__Exercise aim__
Only the lines from the top of the data through the line with "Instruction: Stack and" should be repeated, each exactly as written.

__Given data__
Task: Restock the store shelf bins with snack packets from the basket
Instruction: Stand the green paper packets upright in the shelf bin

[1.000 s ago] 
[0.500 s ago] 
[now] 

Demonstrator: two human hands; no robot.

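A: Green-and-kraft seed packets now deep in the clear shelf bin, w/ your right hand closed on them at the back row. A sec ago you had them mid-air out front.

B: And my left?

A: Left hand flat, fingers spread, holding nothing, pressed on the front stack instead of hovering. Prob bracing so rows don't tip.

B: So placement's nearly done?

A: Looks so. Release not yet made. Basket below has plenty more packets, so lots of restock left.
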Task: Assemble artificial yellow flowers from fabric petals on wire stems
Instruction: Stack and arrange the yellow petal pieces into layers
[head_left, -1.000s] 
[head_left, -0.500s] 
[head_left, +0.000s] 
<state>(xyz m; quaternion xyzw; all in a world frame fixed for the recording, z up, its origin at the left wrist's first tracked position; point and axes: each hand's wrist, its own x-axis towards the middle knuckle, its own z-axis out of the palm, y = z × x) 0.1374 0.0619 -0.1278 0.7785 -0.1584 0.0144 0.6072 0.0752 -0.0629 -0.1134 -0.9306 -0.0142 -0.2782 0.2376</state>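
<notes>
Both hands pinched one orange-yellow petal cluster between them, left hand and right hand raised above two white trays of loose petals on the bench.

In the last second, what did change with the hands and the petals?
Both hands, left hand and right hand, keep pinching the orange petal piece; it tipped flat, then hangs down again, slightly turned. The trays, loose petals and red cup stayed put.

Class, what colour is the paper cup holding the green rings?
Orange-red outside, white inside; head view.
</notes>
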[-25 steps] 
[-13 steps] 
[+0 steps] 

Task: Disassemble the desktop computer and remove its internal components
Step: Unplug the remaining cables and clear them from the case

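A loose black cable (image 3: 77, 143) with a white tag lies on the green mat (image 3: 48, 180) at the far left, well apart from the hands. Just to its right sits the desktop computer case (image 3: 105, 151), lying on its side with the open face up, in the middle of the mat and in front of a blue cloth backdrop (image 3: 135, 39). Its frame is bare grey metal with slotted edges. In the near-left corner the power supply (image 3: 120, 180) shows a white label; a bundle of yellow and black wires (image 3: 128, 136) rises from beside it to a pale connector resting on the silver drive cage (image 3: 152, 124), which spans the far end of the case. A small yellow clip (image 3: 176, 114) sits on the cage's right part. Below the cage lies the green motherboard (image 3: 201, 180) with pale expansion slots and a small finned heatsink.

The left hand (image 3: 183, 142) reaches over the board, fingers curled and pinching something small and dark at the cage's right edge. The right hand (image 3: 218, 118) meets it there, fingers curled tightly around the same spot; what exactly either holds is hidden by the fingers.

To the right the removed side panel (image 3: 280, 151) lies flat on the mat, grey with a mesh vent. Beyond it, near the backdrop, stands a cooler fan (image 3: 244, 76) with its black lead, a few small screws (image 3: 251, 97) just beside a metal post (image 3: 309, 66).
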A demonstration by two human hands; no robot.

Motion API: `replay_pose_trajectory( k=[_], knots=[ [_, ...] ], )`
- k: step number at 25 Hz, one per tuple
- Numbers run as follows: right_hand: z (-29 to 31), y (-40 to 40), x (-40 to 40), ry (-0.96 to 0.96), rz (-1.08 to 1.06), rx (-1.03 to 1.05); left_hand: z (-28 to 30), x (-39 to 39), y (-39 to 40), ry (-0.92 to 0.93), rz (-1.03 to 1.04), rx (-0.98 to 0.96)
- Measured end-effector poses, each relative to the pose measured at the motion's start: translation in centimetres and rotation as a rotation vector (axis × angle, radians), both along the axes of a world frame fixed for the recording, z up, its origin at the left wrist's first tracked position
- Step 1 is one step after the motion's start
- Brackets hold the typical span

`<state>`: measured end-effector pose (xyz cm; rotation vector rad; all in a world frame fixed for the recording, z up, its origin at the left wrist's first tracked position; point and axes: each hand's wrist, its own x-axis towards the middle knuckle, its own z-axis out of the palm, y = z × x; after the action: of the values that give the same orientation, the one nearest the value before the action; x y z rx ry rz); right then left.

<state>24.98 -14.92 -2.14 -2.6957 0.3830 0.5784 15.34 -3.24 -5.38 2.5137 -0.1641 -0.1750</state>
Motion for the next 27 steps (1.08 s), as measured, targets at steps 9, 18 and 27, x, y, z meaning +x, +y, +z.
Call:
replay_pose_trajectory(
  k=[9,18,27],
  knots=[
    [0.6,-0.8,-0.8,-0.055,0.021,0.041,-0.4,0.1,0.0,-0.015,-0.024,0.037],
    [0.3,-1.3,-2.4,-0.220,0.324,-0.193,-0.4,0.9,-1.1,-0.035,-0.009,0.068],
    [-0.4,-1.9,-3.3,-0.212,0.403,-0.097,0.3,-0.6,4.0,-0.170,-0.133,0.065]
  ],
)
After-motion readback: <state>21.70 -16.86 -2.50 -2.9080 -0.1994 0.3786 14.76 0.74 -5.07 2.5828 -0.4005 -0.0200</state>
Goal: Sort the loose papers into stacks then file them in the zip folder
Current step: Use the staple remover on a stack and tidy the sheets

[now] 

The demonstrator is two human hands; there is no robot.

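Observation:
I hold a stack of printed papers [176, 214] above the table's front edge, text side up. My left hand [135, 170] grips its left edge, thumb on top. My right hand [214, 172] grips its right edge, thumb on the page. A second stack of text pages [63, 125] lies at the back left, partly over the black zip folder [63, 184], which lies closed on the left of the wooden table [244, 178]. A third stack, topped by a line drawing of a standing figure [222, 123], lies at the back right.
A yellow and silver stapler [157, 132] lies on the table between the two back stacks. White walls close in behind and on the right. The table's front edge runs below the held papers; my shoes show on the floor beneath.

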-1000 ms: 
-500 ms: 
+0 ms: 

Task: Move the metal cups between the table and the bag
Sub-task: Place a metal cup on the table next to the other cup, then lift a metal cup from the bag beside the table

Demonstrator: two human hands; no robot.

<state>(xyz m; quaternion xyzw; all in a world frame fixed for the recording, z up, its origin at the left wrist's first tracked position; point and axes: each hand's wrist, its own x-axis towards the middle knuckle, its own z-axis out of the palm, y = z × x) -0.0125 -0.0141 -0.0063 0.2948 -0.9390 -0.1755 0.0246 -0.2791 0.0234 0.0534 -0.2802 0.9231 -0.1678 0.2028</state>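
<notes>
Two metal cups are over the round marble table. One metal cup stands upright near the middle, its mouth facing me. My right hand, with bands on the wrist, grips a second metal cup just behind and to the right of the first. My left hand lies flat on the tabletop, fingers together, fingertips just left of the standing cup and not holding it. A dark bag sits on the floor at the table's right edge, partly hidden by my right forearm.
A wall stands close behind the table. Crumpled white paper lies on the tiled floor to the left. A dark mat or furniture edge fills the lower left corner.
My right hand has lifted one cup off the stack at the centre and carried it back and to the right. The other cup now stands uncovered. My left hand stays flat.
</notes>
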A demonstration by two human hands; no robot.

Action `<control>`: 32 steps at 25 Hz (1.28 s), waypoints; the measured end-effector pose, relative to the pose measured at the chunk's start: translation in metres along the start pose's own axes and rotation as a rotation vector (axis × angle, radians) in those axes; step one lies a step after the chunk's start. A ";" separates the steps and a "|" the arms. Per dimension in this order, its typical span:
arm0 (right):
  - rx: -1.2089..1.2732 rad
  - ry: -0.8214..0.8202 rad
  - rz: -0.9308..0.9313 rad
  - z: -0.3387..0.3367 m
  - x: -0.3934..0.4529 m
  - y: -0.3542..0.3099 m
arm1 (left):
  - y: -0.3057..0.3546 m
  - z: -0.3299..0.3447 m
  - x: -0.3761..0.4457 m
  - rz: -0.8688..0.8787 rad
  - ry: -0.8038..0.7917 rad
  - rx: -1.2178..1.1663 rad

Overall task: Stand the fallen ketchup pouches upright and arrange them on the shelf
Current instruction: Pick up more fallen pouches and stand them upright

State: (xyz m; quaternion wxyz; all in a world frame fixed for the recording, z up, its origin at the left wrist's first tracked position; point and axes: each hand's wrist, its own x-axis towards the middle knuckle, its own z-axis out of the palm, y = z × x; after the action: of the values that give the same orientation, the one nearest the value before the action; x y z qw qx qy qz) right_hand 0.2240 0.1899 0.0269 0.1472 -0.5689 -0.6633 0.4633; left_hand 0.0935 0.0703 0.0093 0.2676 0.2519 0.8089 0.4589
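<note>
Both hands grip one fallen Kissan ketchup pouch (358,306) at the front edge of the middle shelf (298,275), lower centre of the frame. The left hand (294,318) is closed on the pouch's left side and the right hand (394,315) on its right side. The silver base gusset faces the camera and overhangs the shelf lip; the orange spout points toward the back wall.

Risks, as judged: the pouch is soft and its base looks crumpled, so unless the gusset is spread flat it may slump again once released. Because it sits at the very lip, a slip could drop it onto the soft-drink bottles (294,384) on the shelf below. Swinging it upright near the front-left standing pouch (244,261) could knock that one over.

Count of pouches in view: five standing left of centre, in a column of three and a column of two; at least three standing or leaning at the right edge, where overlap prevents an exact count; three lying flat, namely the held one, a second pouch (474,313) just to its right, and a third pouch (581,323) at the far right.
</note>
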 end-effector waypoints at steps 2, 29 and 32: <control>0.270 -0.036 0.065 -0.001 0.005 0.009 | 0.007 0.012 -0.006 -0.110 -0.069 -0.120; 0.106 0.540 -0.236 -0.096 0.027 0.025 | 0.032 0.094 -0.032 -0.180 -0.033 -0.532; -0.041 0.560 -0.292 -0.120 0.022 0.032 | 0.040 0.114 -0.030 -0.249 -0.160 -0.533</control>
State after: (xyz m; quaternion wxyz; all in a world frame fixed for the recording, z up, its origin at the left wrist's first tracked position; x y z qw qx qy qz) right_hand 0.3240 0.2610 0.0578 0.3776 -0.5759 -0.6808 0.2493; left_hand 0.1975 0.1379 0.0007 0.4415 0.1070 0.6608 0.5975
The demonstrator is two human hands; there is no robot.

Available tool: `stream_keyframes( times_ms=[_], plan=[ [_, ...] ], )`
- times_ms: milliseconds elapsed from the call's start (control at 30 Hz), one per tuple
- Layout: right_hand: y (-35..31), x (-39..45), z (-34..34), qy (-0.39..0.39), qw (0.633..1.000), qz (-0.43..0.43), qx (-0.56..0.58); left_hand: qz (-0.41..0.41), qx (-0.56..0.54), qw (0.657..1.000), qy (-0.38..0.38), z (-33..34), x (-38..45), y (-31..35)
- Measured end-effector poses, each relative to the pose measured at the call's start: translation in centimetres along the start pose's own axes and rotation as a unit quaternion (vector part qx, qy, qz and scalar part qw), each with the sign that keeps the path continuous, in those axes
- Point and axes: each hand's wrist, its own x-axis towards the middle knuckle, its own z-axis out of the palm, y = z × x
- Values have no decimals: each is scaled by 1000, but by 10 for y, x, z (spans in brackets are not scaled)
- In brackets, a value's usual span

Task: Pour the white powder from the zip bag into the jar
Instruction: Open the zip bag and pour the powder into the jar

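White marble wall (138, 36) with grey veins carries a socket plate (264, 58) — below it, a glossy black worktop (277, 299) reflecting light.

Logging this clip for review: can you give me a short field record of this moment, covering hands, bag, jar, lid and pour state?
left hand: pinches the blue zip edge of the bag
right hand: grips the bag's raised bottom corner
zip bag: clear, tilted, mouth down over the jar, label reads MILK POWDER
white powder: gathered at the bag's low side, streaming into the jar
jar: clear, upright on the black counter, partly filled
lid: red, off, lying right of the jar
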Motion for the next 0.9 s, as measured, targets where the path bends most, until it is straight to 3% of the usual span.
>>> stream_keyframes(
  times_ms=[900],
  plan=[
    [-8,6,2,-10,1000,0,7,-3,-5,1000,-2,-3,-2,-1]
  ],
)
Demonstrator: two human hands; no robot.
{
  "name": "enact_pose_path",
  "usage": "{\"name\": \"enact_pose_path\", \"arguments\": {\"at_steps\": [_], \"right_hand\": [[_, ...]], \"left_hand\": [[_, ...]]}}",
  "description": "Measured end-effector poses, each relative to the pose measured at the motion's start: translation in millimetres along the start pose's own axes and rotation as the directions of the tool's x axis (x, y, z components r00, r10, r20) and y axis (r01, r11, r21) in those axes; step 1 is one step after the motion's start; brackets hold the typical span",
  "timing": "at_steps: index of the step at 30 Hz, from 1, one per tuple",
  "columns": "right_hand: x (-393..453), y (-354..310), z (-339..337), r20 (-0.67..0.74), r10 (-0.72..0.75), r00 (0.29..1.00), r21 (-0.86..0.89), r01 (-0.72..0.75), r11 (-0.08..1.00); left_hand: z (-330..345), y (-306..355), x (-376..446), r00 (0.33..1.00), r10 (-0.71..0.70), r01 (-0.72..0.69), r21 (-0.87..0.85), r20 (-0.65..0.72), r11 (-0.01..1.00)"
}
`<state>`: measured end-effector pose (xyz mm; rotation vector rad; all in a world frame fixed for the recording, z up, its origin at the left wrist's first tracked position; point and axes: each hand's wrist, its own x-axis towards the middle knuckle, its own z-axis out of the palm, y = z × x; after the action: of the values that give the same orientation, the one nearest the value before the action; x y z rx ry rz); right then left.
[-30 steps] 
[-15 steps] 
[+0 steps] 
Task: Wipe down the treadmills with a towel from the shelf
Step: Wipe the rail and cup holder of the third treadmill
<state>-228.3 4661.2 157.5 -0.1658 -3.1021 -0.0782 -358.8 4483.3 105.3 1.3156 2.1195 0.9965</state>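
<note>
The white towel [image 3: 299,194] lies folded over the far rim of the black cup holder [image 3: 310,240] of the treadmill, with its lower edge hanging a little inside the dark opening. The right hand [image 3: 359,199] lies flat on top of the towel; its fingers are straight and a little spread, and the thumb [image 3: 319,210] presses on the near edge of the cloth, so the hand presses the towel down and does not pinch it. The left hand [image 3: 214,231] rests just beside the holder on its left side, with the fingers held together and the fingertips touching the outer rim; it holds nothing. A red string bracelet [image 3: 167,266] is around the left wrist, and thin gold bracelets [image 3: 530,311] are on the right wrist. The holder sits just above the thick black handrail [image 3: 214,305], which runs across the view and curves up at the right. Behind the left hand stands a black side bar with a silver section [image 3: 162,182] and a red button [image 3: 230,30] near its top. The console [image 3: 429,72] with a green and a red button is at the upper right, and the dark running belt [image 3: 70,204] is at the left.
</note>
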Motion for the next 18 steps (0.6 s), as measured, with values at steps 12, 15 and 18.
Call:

__Worked solution__
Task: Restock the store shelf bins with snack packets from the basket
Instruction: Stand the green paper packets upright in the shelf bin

[1.000 s ago] 
[0.500 s ago] 
[now] 

Demonstrator: two human hands; no robot.

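A: Green-and-kraft seed packets now deep in the clear shelf bin, w/ your right hand closed on them at the back row. A sec ago you had them mid-air out front.

B: And my left?

A: Left hand flat, fingers spread, holding nothing, pressed on the front stack instead of hovering. Prob bracing so rows don't tip.

B: So placement's nearly done?

A: Looks so. Release not yet made. Basket below has plenty more packets, so lots of restock left.
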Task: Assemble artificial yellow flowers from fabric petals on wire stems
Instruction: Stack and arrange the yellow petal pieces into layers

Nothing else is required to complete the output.